8日投開票のタイ下院選挙で、タイ貢献党は、長年の政治的拠点だった北部チェンマイ県の全10選挙区で敗北した。同県は、収監中のタクシン・シナワット元首相の地元だが、2023年の前回選挙でも獲得議席は2議席に留まっていた。


公共放送PBSなどの報道によると、選挙管理委員会の9日8時40分時点(開票率92.83%)の暫定開票結果で、人民党は前回より1議席少ない6議席、クラータム党は4議席を獲得した。
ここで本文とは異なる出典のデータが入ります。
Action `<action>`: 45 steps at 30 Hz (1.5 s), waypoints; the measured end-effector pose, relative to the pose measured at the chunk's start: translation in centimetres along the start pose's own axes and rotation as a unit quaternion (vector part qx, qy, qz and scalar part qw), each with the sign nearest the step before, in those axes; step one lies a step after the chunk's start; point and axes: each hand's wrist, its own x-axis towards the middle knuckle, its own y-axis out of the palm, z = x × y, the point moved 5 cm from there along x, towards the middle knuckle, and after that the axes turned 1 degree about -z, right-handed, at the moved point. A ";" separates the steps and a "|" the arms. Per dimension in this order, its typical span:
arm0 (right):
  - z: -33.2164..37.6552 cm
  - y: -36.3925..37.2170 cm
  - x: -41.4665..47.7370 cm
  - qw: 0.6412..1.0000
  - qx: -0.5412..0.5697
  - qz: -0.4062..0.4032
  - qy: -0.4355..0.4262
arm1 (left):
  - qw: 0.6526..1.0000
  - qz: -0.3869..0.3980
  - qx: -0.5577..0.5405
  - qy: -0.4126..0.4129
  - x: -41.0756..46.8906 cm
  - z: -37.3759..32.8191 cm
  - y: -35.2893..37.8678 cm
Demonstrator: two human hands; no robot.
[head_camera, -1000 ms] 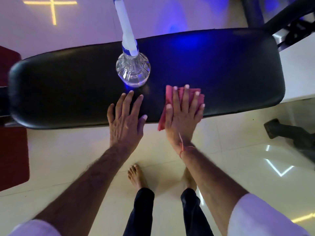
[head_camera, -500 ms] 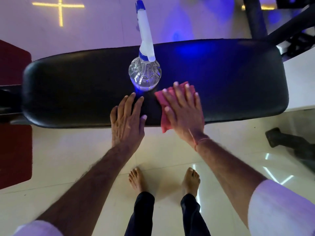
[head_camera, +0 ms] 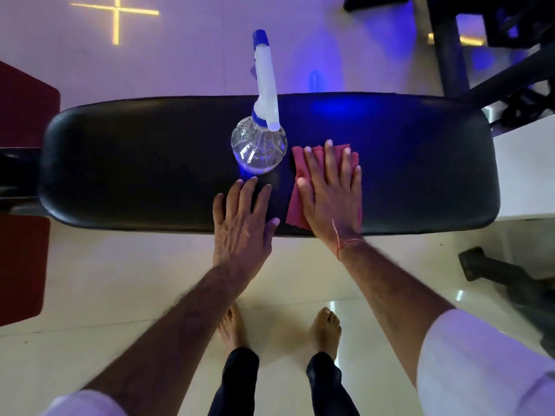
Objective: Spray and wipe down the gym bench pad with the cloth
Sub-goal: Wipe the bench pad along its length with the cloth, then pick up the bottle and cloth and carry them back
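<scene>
A long black gym bench pad (head_camera: 135,163) lies across the view. A clear spray bottle (head_camera: 258,145) with a white and blue trigger head stands upright near the pad's middle. Just right of the bottle lies a pink-red cloth (head_camera: 295,205), and my right hand (head_camera: 332,190) presses flat on it with fingers spread. My left hand (head_camera: 243,217) rests palm down on the pad's near edge, in front of the bottle, fingers apart, holding nothing.
Black gym equipment frames (head_camera: 450,55) stand at the back right, and a dark machine foot (head_camera: 492,268) sits on the tiled floor at the right. Red mats (head_camera: 21,265) lie at the left. My bare feet (head_camera: 326,328) stand in front of the bench.
My right hand has slid the cloth further onto the pad, away from the near edge, and straightened beside the bottle. The left hand has stayed in place.
</scene>
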 end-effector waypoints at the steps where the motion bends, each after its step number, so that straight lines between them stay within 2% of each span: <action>1: 0.1 0.3 -0.9 0.999 -0.005 0.011 -0.035 | 1.000 0.001 -0.001 -0.003 -0.1 -0.2 0.1; 4: -2.5 0.2 -2.0 0.982 -0.034 0.045 -0.180 | 1.000 -0.010 -0.009 -0.021 0.2 -1.0 0.5; 6: -4.5 -0.4 0.9 0.985 -0.046 0.037 -0.161 | 0.999 -0.024 -0.010 -0.031 0.4 -1.6 0.7; 9: -3.7 -1.0 5.2 0.999 -0.021 0.008 -0.049 | 0.997 -0.046 -0.007 -0.056 0.6 -2.1 1.3; 10: -2.5 -0.9 5.1 0.998 -0.019 0.009 -0.056 | 0.996 -0.051 -0.010 -0.067 0.6 -2.4 1.5; 14: -1.5 -0.1 2.8 0.970 -0.035 0.034 -0.240 | 0.990 -0.060 -0.043 -0.121 0.9 -3.6 1.0; 16: -2.5 -0.6 5.1 0.968 -0.036 0.037 -0.244 | 0.987 -0.061 -0.049 -0.143 1.2 -4.1 0.7; 20: -1.9 -1.4 8.9 0.980 -0.044 0.045 -0.187 | 0.982 -0.056 -0.062 -0.170 1.5 -4.5 0.3; 24: -1.5 -2.0 7.4 0.967 -0.016 0.090 -0.236 | 0.965 -0.072 -0.119 -0.224 1.5 -5.3 -0.5; 28: -2.3 -3.0 5.6 0.947 0.018 0.153 -0.281 | 0.921 -0.116 -0.204 -0.310 1.7 -5.9 -2.2; 31: -2.4 -4.5 5.7 0.945 0.124 0.180 -0.245 | 0.891 -0.158 -0.237 -0.353 2.4 -5.7 -3.5; 37: -2.4 -7.8 5.0 0.938 0.237 0.171 -0.188 | 0.868 -0.219 -0.311 -0.318 6.1 -4.9 -5.8; 45: -3.7 -11.4 2.6 0.935 0.293 0.156 -0.129 | 0.847 -0.244 -0.352 -0.315 7.7 -4.8 -7.5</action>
タイ貢献党は、2023年の総選挙では、第5選挙区(メーテーン、カンラヤーニワッタナー、サムーン、メーリム)と第10選挙区(ドーイタオ、オムゴイ、ホード、メーチェム)で勝利したが、今回は全選挙区で議席を落とした。

同党は、2005年と2011年の選挙で10議席を獲得した。

一方、チェンライ県の第3選挙区では、9回当選のタイ貢献党候補がクラータム党候補に敗れた。第4選挙区では、3回当選のタイ貢献党候補が、クラータム党候補に敗れた。
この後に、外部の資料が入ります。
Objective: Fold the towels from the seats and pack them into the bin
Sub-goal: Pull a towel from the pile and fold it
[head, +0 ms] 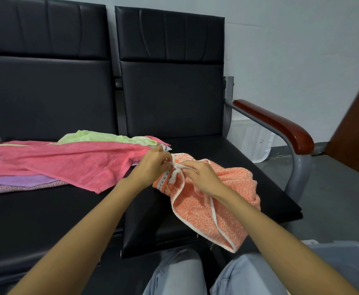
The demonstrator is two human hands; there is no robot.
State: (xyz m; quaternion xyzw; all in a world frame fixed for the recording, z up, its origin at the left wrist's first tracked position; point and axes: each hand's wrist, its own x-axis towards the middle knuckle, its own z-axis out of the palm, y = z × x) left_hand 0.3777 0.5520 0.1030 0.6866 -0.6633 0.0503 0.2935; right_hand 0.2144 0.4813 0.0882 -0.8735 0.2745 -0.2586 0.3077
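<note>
On the right seat (206, 145), head view: orange towel (212, 201) sits bunched, its front edge hanging off the seat toward you. Your left hand (151, 167) and right hand (202, 177) both pinch its white hem (213, 211), close tog. Looks like terry imo: light, floppy, zero stiffness, grippy not slick, so it'll sag btw your grips. Prob best to work along the hem to two corners and hold there. Pink towel (67, 162) + pile (25, 179) lie on the left seat (46, 213); bin (344, 262) is low on your right.
</note>
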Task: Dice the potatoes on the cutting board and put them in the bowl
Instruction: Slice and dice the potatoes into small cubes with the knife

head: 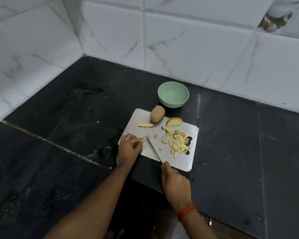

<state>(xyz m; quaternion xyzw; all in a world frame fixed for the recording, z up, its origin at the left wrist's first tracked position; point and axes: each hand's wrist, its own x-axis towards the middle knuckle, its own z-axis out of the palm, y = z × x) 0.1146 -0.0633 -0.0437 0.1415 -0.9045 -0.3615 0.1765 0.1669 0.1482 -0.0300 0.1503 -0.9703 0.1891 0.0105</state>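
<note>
Potato strip (145, 138) lies at the left edge of the steel cutting board (177, 163), with open black countertop (59, 135) spreading left and near; the green bowl (173, 104) stands just beyond the far edge, near a whole potato (157, 113), a cut half (174, 121) and a second strip (145, 125); diced pieces (177, 143) pile by the handle slot on the right; the left hand (128, 150) pinches the strip in curled fingertips, the knife (154, 150) blade across its free end; the right hand (175, 182) grips the handle at the near edge, forearms reaching in from below.

The black stone counter (248, 144) carries a steel cutting board (179, 159) and, just behind it, a green bowl (171, 104).
</note>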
ナーン県でも2023年はタイ貢献党が全選挙区で勝利したが、第1選挙区から第3選挙区まで、人民党やクラータム党に敗北した。

タクシン元首相は昨年9月、2023年8月の最高裁判所による実刑判決後、病気を理由に病院で刑期を過ごして収監を回避したのは違法だとして、禁錮1年の有罪判決を受けた。